Missouri's Black History Month gift: Voter ID bill
The Republican-heavy Missouri legislature’s Black History Month gift to the state resurrects old Jim Crow days and ways for African Americans.
Republican lawmakers in this former slave state are pushing a voter identification bill. The Missouri Legislative Black Caucus is right to oppose it, saying it will “disenfranchise and suppress” the vote from minorities, young people and disabled voters. Rep. Brandon Ellington compared the legislation to a poll tax, The Kansas City Star reports.
Blacks had to pay the fee to vote while whites did not. That was in addition to literacy tests and grandfather clauses that were used in the 19th and 20th centuries to keep African Americans away from the polls. That’s in addition to violence and lynchings.
On literacy tests, black people had to be able to prove they could read nearly impossible passages. White voters did not have to prove they could read at all.
Blacks also may have been asked to show that their grandfathers were free men and able to vote in order to cast ballots. Because many blacks’ grandfathers had been slaves, they were excluded from voting. Whites did not have to undergo such scrutiny.
What incredible black history lessons during Black History Month!
Courts have struck down voter ID laws in Missouri and some other states, saying they disproportionately and negatively affect minorities, the elderly and others because they impose an unfair hardship on them.

Reginald Thornton
3 months, 2 weeks agoOutlaw the Poll tax- agreed!
Otlaw Literacy tests- agreed!
Prove you are whom you say you are so law-abiding citizens can be assured of their vote counting and not being cancelled out-
Huh?
Recounting the history of Jim Crow laws does not reinforce your argument. You only make it laughable to compare them to Voter ID laws. What’s next- not extending unemployment checks is like the holocaust?
Matt Henry
3 months, 2 weeks agoThen Rep. Ellington is a top-grade fool. To compare the purposefully racist Jim Crow laws to the modern voter I.D. push is such a spit-in-the-eye to those who had to suffer through that period. For LWD, race-baiter par excellance’, to suggest that this even comes close to resurrecting “old Jim Crow days and ways for African-Americans”, well, I can’t imagine that those who had to sit in the back of the bus and in the back of restaurants and were forced to use separate bathrooms and attend separate schools and have members of their communities disappear and turn up dead in the most horrific ways can find that statement anything other than insulting.
Even if you believe that the motives of those pushing these laws is racist, to suggest they “bring back Jim Crow” is just unbelievably foolish and divisive.

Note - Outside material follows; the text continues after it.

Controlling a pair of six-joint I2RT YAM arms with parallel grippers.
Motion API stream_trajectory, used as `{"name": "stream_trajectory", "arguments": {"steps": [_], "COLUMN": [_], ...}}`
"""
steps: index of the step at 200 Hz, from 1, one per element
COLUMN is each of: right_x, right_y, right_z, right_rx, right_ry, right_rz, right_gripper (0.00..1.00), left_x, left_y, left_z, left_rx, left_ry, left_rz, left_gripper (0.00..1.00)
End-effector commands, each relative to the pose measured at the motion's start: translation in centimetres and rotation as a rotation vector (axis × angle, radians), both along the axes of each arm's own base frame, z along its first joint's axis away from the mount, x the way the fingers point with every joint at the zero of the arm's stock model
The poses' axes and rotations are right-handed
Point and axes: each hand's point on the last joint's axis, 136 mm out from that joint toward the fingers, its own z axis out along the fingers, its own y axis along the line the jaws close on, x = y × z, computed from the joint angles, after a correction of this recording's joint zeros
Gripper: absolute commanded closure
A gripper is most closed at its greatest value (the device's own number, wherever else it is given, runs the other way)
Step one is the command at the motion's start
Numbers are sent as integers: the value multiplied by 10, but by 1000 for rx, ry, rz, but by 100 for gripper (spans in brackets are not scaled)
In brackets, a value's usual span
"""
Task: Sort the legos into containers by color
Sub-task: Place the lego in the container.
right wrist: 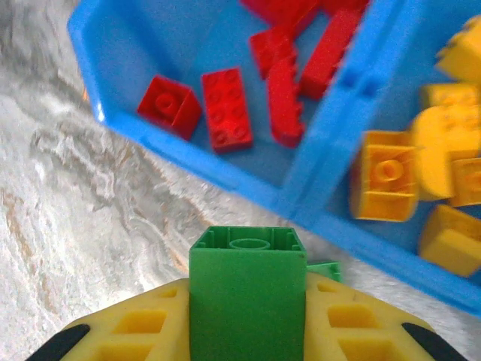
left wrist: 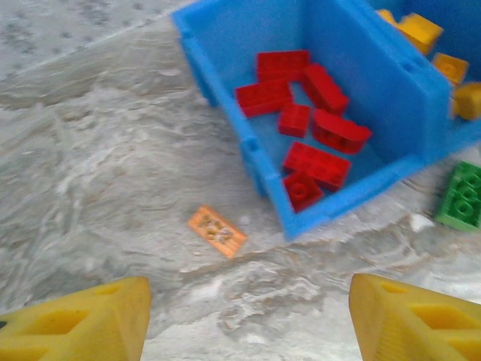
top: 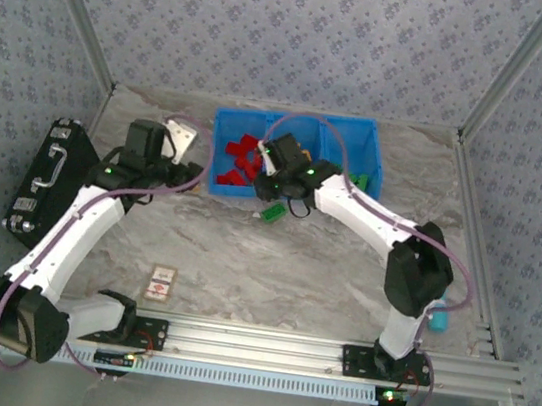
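The right gripper point(right wrist: 248, 304) is closed tight on a green lego point(right wrist: 246, 263), which sits between its two yellow fingers point(right wrist: 143, 331). It hangs over the table point(right wrist: 83, 210), just in front of the blue bin point(right wrist: 342, 113). It is close to the wall between the first two boxes of the bin. A bit of another green lego point(right wrist: 325, 268) peeks out on the table just past the held one.

The left box holds the red legos point(right wrist: 225, 109). The middle box holds the yellow legos point(right wrist: 387, 184).

The left gripper point(left wrist: 248, 323) is wide open, with nothing between its yellow fingers point(left wrist: 83, 323). It looks down at the table near the left front corner of the bin point(left wrist: 353, 60). A small orange tile point(left wrist: 216, 231) lies flat on the table, near that corner but not touching it. A green lego point(left wrist: 462, 195) lies on the table just beside the front wall.

From above, the right gripper point(top: 279, 159) is at the front of the bin point(top: 361, 135). Some green point(top: 358, 181) shows in the right box. A card point(top: 161, 283) lies well apart from the bin. A black case point(top: 52, 177) sits at the left.
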Motion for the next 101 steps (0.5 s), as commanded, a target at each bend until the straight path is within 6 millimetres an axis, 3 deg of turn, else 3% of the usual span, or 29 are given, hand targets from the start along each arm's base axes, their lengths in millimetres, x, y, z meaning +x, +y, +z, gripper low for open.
{"name": "stream_trajectory", "arguments": {"steps": [1,55,101], "right_x": [14,55,90], "right_y": [-32,-92,-134], "right_z": [11,15,9], "right_rx": [-2,-26,-19], "right_ry": [-21,-72,-88], "right_rz": [-69,-204,-315], "right_gripper": [69,70,69], "left_x": [-8,-27,-55], "left_y": [-23,-72,-115], "left_z": [5,-10,-51], "left_rx": [7,-15,103], "left_ry": [-35,20,123], "left_rz": [-106,-266,-448], "left_gripper": [30,30,29]}}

Oh, and how come this is still called racist and “Jim Crow-like” when states look at taking steps to render the inconvenience and cost elements exceedingly minimal, like agreeing to wave I.D. fees for the poor and even come to the homes of the homebound? It’s almost like there are other motives in LWD and his ilk when they don’t want these laws to come to fruition. I wonder what they could be?
George Hunsucker
Northland
3 months, 2 weeks agoShow I’d to get booze, but not to vote… Good parody Lewis….
Phil Cardarella
3 months, 2 weeks agoOK, the total number of in-person, misrepresentation of identity voter fraud incidents (the ONLY kind this law addresses)is a tad low — ZERO being pretty darn low. So, when someone tries to pass a law for which there is ZERO need, but that will disproportionately impact those who traditionally vote for the other Party, you have to be suspicious.

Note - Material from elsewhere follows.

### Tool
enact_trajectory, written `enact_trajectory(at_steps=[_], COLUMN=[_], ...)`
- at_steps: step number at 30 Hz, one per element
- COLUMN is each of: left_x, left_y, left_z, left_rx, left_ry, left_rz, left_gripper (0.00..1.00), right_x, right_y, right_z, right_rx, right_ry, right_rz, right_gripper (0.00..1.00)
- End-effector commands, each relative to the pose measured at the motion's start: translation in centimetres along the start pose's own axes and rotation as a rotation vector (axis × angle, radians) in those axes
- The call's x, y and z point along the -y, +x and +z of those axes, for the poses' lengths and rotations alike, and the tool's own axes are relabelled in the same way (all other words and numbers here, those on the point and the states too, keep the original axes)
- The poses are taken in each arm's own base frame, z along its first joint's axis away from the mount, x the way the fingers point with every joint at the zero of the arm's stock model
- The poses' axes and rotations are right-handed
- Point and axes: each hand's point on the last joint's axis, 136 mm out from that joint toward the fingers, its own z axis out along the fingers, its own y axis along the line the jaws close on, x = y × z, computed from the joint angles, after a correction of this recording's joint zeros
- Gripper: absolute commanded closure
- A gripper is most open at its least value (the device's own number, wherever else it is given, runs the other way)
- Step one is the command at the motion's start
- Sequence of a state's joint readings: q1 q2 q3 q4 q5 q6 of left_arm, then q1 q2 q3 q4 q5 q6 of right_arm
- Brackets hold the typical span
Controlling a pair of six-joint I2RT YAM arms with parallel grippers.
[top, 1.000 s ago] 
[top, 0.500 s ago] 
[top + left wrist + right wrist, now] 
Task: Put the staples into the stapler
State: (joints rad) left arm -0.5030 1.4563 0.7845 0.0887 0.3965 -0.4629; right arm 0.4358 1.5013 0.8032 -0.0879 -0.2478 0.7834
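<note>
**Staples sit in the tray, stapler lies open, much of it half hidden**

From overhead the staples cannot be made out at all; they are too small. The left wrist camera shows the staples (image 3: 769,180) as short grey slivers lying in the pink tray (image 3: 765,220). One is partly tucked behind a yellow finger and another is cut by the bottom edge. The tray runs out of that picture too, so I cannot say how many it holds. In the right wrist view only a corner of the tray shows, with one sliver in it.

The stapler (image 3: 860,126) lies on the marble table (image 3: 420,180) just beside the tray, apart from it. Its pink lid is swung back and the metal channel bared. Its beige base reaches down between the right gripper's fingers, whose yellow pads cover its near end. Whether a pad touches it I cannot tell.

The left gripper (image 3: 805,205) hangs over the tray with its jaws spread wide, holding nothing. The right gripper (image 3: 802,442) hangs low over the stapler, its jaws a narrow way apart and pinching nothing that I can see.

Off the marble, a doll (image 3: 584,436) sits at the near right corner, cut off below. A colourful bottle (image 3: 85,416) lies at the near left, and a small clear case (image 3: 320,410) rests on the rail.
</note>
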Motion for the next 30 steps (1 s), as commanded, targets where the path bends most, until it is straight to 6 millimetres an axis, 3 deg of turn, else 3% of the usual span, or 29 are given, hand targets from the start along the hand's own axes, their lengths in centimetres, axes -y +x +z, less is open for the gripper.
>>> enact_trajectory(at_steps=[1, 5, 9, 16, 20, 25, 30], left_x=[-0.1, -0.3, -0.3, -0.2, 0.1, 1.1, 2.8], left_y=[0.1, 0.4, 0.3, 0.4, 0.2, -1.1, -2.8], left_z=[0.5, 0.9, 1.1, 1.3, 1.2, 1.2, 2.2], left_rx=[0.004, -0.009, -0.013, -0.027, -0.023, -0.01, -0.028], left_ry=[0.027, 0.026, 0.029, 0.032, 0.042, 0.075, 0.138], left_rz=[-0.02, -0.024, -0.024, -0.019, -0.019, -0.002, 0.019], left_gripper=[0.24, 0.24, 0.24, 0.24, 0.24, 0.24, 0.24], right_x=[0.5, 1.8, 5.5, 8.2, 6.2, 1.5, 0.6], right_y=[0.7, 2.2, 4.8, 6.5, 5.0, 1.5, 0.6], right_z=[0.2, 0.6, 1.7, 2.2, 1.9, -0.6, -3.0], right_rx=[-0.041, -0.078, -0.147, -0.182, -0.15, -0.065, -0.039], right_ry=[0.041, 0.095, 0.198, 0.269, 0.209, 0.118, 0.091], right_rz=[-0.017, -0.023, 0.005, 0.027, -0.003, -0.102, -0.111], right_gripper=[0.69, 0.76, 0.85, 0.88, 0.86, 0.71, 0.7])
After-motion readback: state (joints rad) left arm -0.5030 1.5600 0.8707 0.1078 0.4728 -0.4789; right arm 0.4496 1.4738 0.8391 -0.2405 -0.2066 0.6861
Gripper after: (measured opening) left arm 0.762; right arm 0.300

Now, the fact is, it may not be technically racist in intent. The GOP does not care if it disenfranchises white folks likely to vote Democrat as well as black folk. In that way, they are actually equal-opportunity enemies of the democratic process.
And it is not just the expense involved. Many folks do not have a drivers license or state ID. Those of us who do know that post-9/11 it can be a hassle getting your birth certificate, getting to the license bureau, and sometimes waiting a good while. Time and trouble. It would be enough to discourage a lot of folks — and that is the actual point.
Reginald Thornton
3 months, 2 weeks agoThe actual number of proved voter fraud is not zero. In any event, it is far greater than the number of real (not imaginary) people who actually cannot get a government issued ID or any one of the many alternatives allowed by any Voter ID legislation.

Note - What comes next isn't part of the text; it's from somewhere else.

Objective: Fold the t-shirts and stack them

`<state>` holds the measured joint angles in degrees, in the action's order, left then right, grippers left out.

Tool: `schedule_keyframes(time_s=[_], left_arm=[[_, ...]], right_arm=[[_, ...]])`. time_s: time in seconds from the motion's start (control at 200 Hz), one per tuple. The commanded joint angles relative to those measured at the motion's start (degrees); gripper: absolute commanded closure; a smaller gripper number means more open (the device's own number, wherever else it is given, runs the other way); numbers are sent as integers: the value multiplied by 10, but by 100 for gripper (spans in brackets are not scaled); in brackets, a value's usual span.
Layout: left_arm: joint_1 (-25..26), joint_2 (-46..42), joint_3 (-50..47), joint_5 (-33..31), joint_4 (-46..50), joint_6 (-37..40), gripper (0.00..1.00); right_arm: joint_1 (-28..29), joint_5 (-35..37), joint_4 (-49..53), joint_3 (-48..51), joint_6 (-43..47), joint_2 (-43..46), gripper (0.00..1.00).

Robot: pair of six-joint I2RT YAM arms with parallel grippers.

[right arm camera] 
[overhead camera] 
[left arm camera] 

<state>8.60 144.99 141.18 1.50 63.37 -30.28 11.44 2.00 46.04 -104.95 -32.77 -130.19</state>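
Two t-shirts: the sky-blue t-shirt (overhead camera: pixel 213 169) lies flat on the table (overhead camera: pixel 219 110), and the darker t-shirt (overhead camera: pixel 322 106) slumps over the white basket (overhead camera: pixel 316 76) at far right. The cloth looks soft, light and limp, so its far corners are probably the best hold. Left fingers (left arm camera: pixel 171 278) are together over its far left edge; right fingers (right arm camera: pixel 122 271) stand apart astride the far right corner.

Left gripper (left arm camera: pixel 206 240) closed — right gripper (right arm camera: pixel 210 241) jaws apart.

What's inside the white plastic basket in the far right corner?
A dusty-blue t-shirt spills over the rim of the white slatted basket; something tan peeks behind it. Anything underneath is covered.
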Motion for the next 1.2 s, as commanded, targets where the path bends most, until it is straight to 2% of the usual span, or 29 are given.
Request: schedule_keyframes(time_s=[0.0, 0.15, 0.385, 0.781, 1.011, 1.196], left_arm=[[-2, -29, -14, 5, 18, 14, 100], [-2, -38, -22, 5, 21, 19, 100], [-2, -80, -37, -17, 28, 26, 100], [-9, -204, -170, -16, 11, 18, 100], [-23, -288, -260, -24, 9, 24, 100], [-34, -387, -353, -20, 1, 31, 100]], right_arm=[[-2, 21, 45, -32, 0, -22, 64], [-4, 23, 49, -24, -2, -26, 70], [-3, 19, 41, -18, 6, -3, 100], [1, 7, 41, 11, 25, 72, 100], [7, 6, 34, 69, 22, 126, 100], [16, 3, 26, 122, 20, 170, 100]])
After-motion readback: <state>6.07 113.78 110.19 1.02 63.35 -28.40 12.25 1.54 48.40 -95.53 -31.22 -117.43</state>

Interesting that you lump whites who “don’t have ID” into the other group and assume them all to be Democrat voters. Do you have any data to back up that allegation, or are you just a racist?
George Hunsucker
Northland
3 months, 2 weeks agoalways with the question of racism Phillie… What would you libs do without it—no jobs, no causes, just global warming and guns then!!!
Matt Henry
3 months, 2 weeks agoHello. My name is Eric Holder. Can I have my ballot please?